The bright red warning signs of a double-dip recession are flashing everywhere – and I do mean EVERYWHERE. Words: 756
Lorimer Wilson, editor of www.FinancialArticleSummariesToday.com, provides below further reformatted and edited [..] excerpts from Mike Larson’s (http://www.moneyandmarkets.com) original article* for the sake of clarity and brevity to ensure a fast and easy read. Larson goes on to say:
The “Official” Economic Data Is Getting Worse
1. New home sales have imploded 33% to a seasonally adjusted annual rate of 300,000 units. That’s the lowest ever recorded!
2. Durable goods orders have tanked 1.1%.
3. Housing construction has skidded 10%.
4. Consumer confidence plunged to 52.9 in June, according to the Conference Board. That was a huge drop from 62.7 in May and well below the 62.5 that economists were expecting
5. The Dallas Fed’s gauge of manufacturing activity dropped to -4% from 2.9%.
6. The Chicago Fed’s activity index fell to 0.21 from 0.25.
7. The Richmond Fed’s index fell to 23 from 26.
8. The Philadelphia Fed’s index plunged to 8 from 21.4, the worst reading in 10 months.

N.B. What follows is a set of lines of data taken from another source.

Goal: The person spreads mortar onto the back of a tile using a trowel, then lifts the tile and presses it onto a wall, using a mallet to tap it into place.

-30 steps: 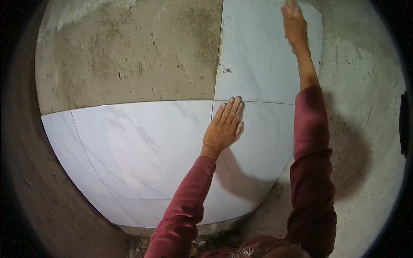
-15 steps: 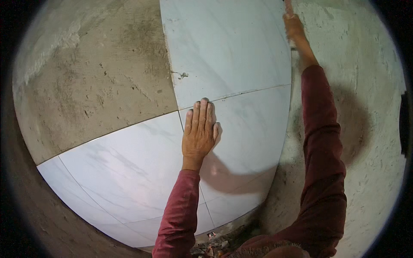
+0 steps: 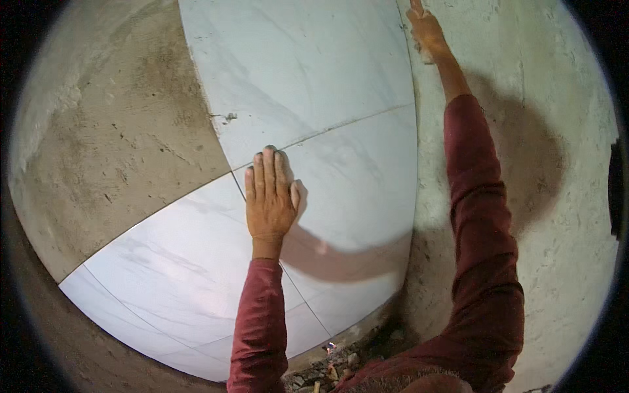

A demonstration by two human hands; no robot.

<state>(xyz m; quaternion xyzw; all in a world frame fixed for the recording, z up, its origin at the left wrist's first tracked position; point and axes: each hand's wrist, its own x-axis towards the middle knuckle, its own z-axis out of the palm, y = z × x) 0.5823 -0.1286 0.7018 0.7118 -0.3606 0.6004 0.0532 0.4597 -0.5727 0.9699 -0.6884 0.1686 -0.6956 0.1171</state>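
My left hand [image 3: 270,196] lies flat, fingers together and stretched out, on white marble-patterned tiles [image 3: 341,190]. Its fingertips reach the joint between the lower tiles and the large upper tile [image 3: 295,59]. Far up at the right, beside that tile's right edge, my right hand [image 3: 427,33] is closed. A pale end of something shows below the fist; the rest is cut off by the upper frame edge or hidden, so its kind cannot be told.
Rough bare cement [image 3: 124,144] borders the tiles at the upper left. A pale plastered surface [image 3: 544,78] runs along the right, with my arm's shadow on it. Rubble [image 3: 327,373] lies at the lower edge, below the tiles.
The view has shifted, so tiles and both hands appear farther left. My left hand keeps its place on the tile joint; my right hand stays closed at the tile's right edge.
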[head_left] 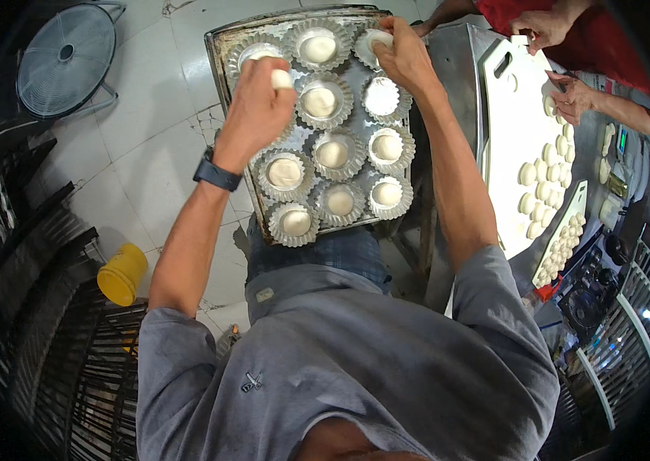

9. The Economic Cycle Research Institute’s Weekly Leading Index is falling off a cliff. Its growth rate just fell to NEGATIVE 6.9 percent, the worst reading in a year and far below the high of POSITIVE 28.5 percent in October. The last time this index tanked this much, recession struck within a few months.
The message here? This isn’t some isolated, regional downturn. It’s one that’s spreading to every corner of the United States – i.e. EVERYWHERE!
Market-based Signals of Recession Risk and Systemic Risk Are Going Berserk
If it were just the “official” economic data that was getting worse, you might be inclined to discount it – but it’s not. Market-based signals of recession risk and systemic risk are going berserk, too! [Following are some examples:]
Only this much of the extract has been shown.